Critique
Titre original : Night of the Living Dead
La Nuit des morts-vivants
La Nuit des morts-vivants, sorti en 1968, met en scène un groupe de survivants barricadés dans une maison de Pennsylvanie pendant qu’une horde de morts réanimés se rapproche avec une obstination peu mondaine. George A. Romero est souvent salué comme l’homme qui aurait inventé, ou du moins redéfini, le zombie moderne ; cela suffit déjà à le placer dans une posture de pionnier que la critique adore surprotéger. Du coup, on oublie parfois de dire que le film tient aussi de l’exercice rudimentaire un peu sec, plus démonstratif qu’halluciné. Duane Jones, remarquablement solide et autrement plus moderne que le décor qui l’entoure, impose une autorité qui fait presque honte au reste du casting. Judith O’Dea, Karl Hardman et Marilyn Eastman, eux, oscillent davantage entre tension authentique et théâtre filmé. Quant à Romero, dont Dawn of the Dead sera plus ample et plus satirique, il travaille ici avec une frontalité qui doit autant au manque de moyens qu’à un génie supposé.
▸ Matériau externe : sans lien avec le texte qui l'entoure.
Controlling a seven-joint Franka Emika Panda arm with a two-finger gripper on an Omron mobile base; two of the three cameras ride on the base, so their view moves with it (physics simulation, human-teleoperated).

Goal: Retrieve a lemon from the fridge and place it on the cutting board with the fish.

L’année 1968 n’avait pas exactement besoin qu’on lui explique le sentiment de désordre : entre l’offensive du Têt, Mai 68 en France et l’assassinat de Martin Luther King Jr., le monde réel paraissait déjà bien assez contaminé. Vu depuis ce tumulte, le film ressemble moins à une apocalypse qu’à une chambre d’écho bricolée, une petite boîte noire où l’époque dépose sa panique sans toujours savoir quoi en faire.
On admire donc l’importance historique, très bien. Mais l’importance historique n’annule pas la sécheresse du trait, ni cette manière qu’a le film d’être révéré pour ce qu’il a ouvert plutôt que regardé pour ce qu’il est, c’est-à-dire un objet nerveux, sec, parfois raide, plus intéressant comme origine que comme expérience vivante.
🎬 Le saviez-vous ?
un figurant grimé en cadavre aurait refusé de sortir de son personnage pendant tout un week-end, allant jusqu’à payer ses courses en gémissant dans une épicerie locale.